AI Security & Guardrails
Threat modeling, red teaming, and controls to ship LLM and agent features safely with governance and auditability.
- Threat modeling for LLM and agent apps (prompt injection, data exfiltration, tool abuse, jailbreaks)
- Guardrails: policy enforcement, safe tool use, and output constraints
- RAG security with access control, source allowlisting, and sensitive-data redaction
- Data governance: retention rules, PII handling, and environment separation (dev/stage/prod)
- Red teaming, adversarial testing, and operational controls (monitoring, audit logs, incident playbooks)
Threat Modelling for LLM and Agent Applications
Traditional threat models do not cover the attack surface of LLM-powered systems. We deliver threat models specific to AI applications that map risks including prompt injection, data exfiltration through model outputs, tool abuse by compromised agents, and jailbreak techniques that bypass content policies.
Each threat is assessed for likelihood and impact within your specific deployment context. A customer-facing chatbot has a different risk profile than an internal code-generation tool. The threat model reflects these differences rather than applying a generic checklist.
Fry Express produces threat models as working documents that evolve with your application. New features, new tool integrations, and new model capabilities trigger updates, not a full reassessment.
Policy Enforcement, Safe Tool Use, and Output Constraints
Guardrails are only effective if they cannot be bypassed by clever prompting. We implement policy enforcement layers that validate inputs before they reach the model and constrain outputs before they reach the user or downstream system. These layers operate independently of the model itself, so they remain effective regardless of which provider or version is in use.
Safe tool use controls ensure that agents can only invoke tools within their defined permission scope and that tool inputs are validated against expected schemas. An agent instructed to query a database cannot be manipulated into executing arbitrary commands.
Output constraints enforce format, length, content policy, and data classification rules. Responses that violate constraints are blocked, logged, and optionally rerouted for human review.
RAG Security: Access Control, Source Allowlisting, and Redaction
Retrieval-augmented generation introduces a data access layer that must be secured independently of the model. We implement access controls on the retrieval pipeline so that the model can only surface documents the requesting user is authorised to see. Source allowlisting restricts which document collections, databases, or APIs the retrieval layer can query.
Sensitive-data redaction operates as a post-retrieval filter. Before retrieved content is injected into the prompt, personally identifiable information, classified data, or content marked as restricted is detected and removed. This prevents the model from incorporating sensitive material into its response, even if the retrieval index contains it.
Fry Express tests RAG security controls with adversarial queries designed to circumvent access boundaries. The controls are validated, not assumed.
Data Governance: Retention, PII Handling, and Environment Separation
AI systems that process real data must comply with the same data governance standards as any other production service. We establish retention rules that define how long prompts, responses, and intermediate data are stored, and ensure that deletion policies are enforced automatically.
PII handling covers detection, classification, and appropriate treatment throughout the pipeline. Data that enters the system is classified at ingestion; data that leaves the system is checked against classification rules before delivery. The handling rules are consistent across the application, not implemented ad hoc in individual components.
Environment separation ensures that production data does not leak into development or staging environments. Models trained or fine-tuned in development use synthetic or anonymised datasets. Fry Express enforces this separation at the infrastructure level, not through policy documents alone.
Red Teaming, Adversarial Testing, and Operational Controls
Security controls must be tested under adversarial conditions, not just reviewed in documentation. We conduct red teaming exercises that simulate realistic attack scenarios against your LLM and agent applications: prompt injection campaigns, multi-step social engineering through agent interfaces, data extraction attempts, and privilege escalation through tool chains.

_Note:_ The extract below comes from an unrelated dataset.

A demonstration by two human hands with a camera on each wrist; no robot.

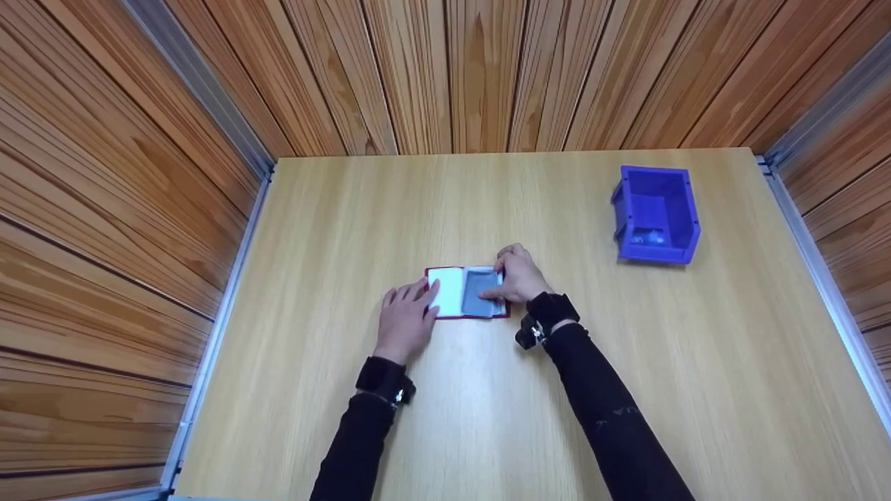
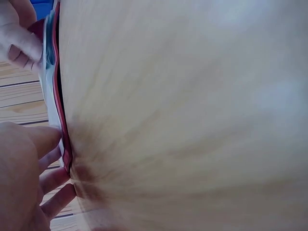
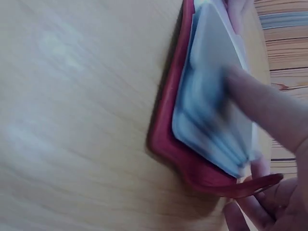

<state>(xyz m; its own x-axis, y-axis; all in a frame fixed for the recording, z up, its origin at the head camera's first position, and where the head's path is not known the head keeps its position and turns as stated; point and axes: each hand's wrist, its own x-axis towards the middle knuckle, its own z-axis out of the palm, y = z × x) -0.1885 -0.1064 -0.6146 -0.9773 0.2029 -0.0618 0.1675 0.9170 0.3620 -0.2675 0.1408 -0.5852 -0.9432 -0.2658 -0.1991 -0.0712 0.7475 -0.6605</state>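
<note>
A red card holder (image 1: 449,317) lies opened flat on the table, with a white left page and blue-grey clear sleeves (image 1: 480,295) on its right half. My left hand (image 1: 406,320) rests at its left edge, thumb on the white page and fingers spread beside the cover, as the left wrist view also shows. My right hand (image 1: 521,275) grips the right end. In the right wrist view its thumb (image 3: 269,108) presses on the layered sleeves, blurred at the tip, while the other fingers curl around the red cover's end flap (image 3: 255,185), partly hidden.
A blue-purple plastic bin (image 1: 654,209) stands at the table's back right, with a small clear or pale item (image 1: 649,237) in its front part. Wood-plank walls with metal rails border the wooden table (image 1: 334,229).
</note>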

Findings from red teaming feed directly into guardrail improvements, policy updates, and monitoring rules. Each finding includes a reproduction path, a severity assessment, and a remediation recommendation.
Operational controls close the loop: monitoring and audit logs detect anomalous behaviour in production, and incident playbooks define the response when a security event is identified. Alerts are tuned to the threat model so that security-relevant signals are not lost in operational noise.
These deliverables establish a security posture for AI systems that is tested, governed, and operationally maintained. Threats are modelled before they materialise, guardrails are enforced at every layer, and the team has the tools and processes to detect and respond to incidents when they occur.